## [Work item]
Copy each of the records exactly.
+---+
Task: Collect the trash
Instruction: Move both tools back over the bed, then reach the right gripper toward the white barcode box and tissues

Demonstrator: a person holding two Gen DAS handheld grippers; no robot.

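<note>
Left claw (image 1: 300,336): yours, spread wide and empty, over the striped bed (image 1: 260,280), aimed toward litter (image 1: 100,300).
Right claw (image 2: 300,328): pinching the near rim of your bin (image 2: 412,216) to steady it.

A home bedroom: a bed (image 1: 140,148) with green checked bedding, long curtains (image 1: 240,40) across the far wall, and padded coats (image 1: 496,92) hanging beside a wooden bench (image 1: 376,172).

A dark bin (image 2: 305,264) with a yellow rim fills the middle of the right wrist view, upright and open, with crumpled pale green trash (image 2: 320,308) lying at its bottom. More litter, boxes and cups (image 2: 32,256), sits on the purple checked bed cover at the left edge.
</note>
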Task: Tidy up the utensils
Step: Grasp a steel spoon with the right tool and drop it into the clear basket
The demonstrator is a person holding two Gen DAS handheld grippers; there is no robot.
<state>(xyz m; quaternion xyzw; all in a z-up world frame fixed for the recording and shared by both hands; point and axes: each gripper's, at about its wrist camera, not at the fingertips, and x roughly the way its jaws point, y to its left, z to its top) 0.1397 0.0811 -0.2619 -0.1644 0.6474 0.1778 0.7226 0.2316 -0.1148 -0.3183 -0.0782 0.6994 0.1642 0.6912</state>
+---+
## [Answer section]
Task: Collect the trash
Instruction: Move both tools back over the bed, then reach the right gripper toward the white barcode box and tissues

Demonstrator: a person holding two Gen DAS handheld grippers; no robot.

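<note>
Left claw (image 1: 300,336): yours, spread wide and empty, over the striped bed (image 1: 260,280), aimed toward litter (image 1: 100,300).
Right claw (image 2: 300,328): pinching the near rim of your bin (image 2: 412,216) to steady it.

A home bedroom: a bed (image 1: 140,148) with green checked bedding, long curtains (image 1: 240,40) across the far wall, and padded coats (image 1: 496,92) hanging beside a wooden bench (image 1: 376,172).

A dark bin (image 2: 305,264) with a yellow rim fills the middle of the right wrist view, upright and open, with crumpled pale green trash (image 2: 320,308) lying at its bottom. More litter, boxes and cups (image 2: 32,256), sits on the purple checked bed cover at the left edge.
</note>
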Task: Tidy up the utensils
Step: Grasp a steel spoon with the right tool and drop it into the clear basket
The demonstrator is a person holding two Gen DAS handheld grippers; there is no robot.
<state>(xyz m; quaternion xyzw; all in a z-up world frame fixed for the recording and shared by both hands; point and axes: each gripper's, at about its wrist camera, not at the fingertips, and x roughly the way its jaws point, y to its left, z to its top) 0.1397 0.0811 -0.2619 -0.1644 0.6474 0.1778 0.7226 0.2316 -0.1148 -0.3183 -0.0782 0.6994 0.1642 0.6912</state>

Nothing remains to be written for this exercise.